→ PROBLEM DESCRIPTION
Search the entries below for the word "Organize" and copy every line where it appears.

→ EXERCISE DATA
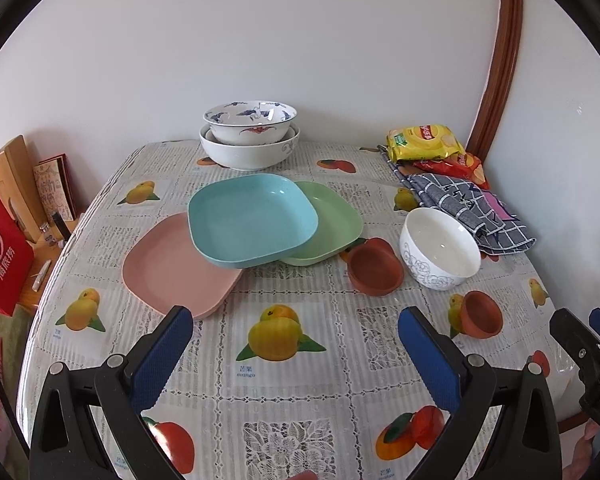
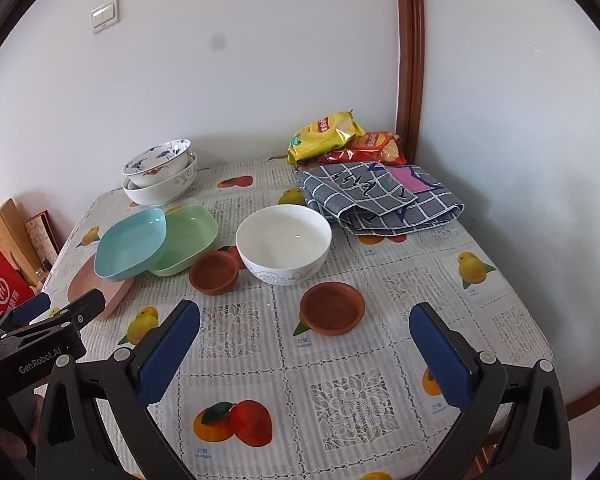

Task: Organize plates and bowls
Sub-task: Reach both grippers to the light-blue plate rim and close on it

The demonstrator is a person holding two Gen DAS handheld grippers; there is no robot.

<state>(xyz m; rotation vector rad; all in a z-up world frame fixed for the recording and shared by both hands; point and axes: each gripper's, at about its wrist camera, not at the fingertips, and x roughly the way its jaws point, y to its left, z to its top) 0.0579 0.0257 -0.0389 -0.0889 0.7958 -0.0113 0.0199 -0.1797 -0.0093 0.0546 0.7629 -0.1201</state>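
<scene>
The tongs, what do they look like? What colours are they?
Both tongs, left and right, have black frames with silver bolts and two flat fingers faced with bumpy blue pads. White letters on the left one's side, seen from the right camera, read GenRobot.AI. No cables or sleeves show.

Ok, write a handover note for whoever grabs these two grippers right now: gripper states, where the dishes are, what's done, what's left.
Left gripper: open, empty, above the fruit-print tablecloth.
Right gripper: open, empty, near the closer small brown clay dish.
Square plastic plates: blue plate lies askew over the pink plate and green plate.
Second brown clay dish sits beside the white floral-edged bowl, both loose.
Done: blue-patterned porcelain bowl nested in the large white bowl at the back.
Left: square up the plates, stack the clay dishes, place the white bowl.
</scene>
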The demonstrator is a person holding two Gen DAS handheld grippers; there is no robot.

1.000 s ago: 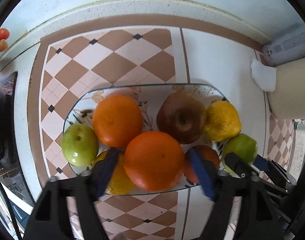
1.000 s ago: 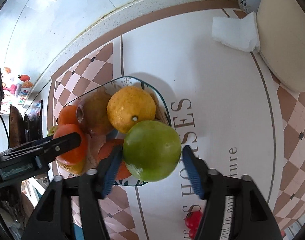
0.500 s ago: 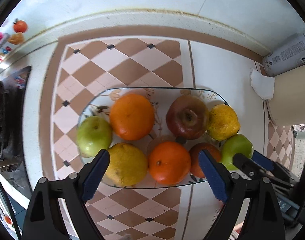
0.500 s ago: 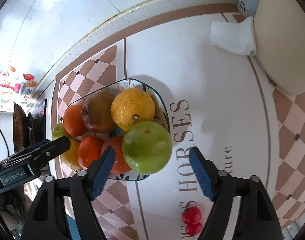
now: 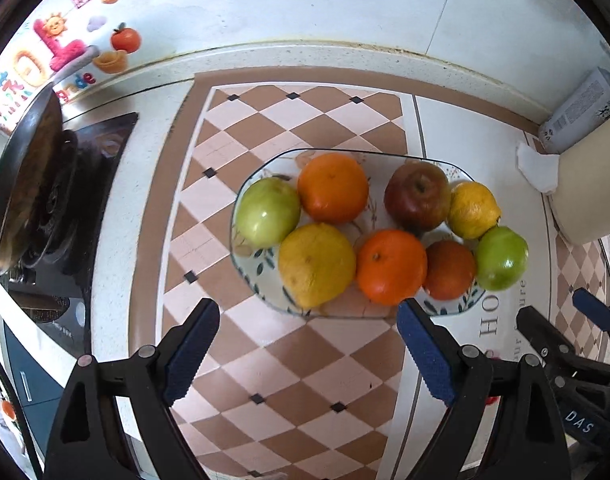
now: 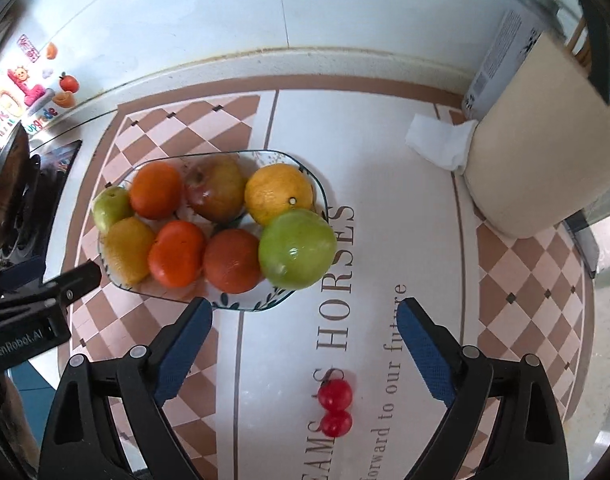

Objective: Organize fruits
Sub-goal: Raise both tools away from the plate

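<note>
A: Biggest first. Tabletop (image 5: 305, 364) with a checkered mat, wall behind. Left wrist view shows the stove (image 5: 61, 216) with a pan (image 5: 21, 184) at far left in full; right wrist view only catches its edge.

B: The beige board (image 6: 545, 140) leaning at the right is much fuller in the right wrist view, with a carton (image 6: 501, 60) behind it and a white tissue (image 6: 437, 140) at its foot.

A: Plate (image 5: 261, 276) sits mid-tabletop holding all eight fruits: two oranges, red apple (image 5: 417, 196), two lemons, a darker orange, two green apples.

B: Right-end green apple (image 6: 297, 248) is at the plate's edge, touching the lemon (image 6: 279, 196).

A: Left gripper (image 5: 305, 352), fingers spread wide, empty, hanging just short of the plate's near rim.

B: Right gripper (image 6: 303, 348) same, spread wide, holding nothing, over the printed lettering beside the plate.

A: Only in the right wrist view: two cherry tomatoes (image 6: 335, 406), touching each other, off the plate, on the tabletop between the right fingers.

B: Each view catches the other gripper at its edge.
</note>
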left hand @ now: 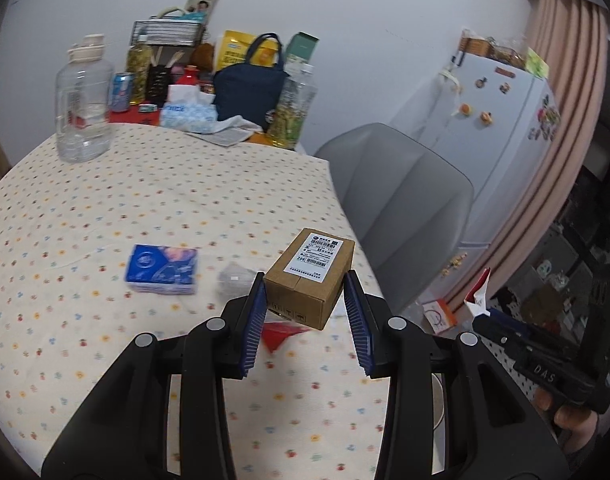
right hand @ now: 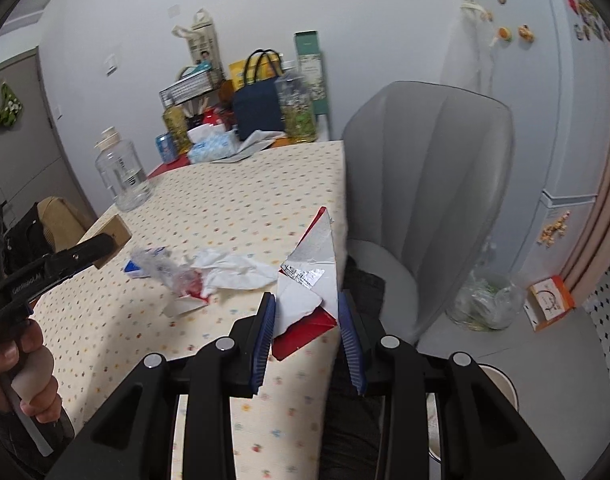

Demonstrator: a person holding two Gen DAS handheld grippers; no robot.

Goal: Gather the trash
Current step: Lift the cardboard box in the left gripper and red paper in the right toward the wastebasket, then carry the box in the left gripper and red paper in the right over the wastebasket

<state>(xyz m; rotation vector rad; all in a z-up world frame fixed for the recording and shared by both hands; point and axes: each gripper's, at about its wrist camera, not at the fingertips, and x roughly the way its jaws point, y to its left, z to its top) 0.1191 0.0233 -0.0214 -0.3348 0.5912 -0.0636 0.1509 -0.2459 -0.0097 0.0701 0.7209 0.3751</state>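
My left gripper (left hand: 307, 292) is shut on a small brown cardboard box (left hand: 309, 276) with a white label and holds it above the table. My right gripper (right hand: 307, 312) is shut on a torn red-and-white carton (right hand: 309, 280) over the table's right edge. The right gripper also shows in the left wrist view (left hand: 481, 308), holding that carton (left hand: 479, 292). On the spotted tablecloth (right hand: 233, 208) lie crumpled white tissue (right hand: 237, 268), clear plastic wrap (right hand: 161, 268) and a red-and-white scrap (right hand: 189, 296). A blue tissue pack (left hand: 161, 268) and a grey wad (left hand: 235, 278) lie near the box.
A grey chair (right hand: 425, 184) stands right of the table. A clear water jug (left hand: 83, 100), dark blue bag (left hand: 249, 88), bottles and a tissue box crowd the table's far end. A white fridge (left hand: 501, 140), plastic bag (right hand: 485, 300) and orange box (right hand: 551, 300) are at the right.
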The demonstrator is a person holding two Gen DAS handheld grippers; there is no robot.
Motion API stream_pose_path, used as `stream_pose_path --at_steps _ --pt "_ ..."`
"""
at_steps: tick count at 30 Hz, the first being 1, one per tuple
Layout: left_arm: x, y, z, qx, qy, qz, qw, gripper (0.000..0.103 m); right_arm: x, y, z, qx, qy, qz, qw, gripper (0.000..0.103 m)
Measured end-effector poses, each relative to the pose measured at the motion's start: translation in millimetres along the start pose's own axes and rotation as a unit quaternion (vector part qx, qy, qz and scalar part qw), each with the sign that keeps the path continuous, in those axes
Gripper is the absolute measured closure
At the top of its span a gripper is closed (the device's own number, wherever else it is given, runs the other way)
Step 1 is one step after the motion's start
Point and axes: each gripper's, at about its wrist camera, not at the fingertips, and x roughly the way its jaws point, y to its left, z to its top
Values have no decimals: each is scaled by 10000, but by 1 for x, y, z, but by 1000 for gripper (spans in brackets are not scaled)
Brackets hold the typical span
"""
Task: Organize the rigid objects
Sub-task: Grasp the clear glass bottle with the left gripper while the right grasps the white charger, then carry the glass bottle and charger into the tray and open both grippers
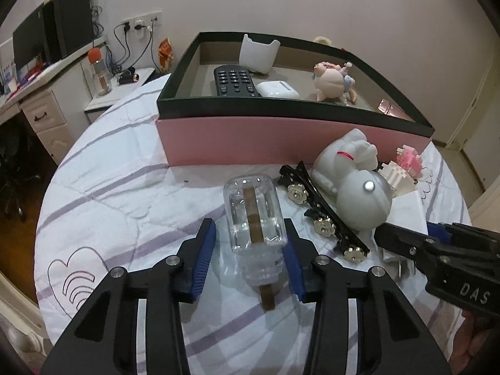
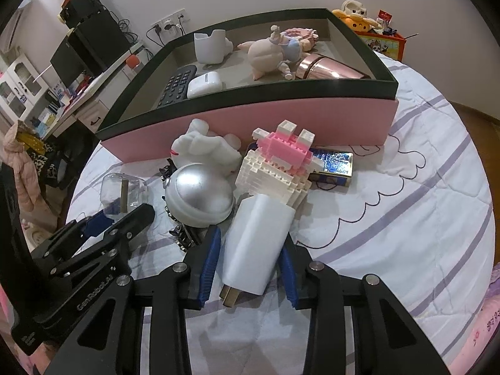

→ RESPONSE AREA
Task: Organize plates and bowls
Objective: Organize fruits
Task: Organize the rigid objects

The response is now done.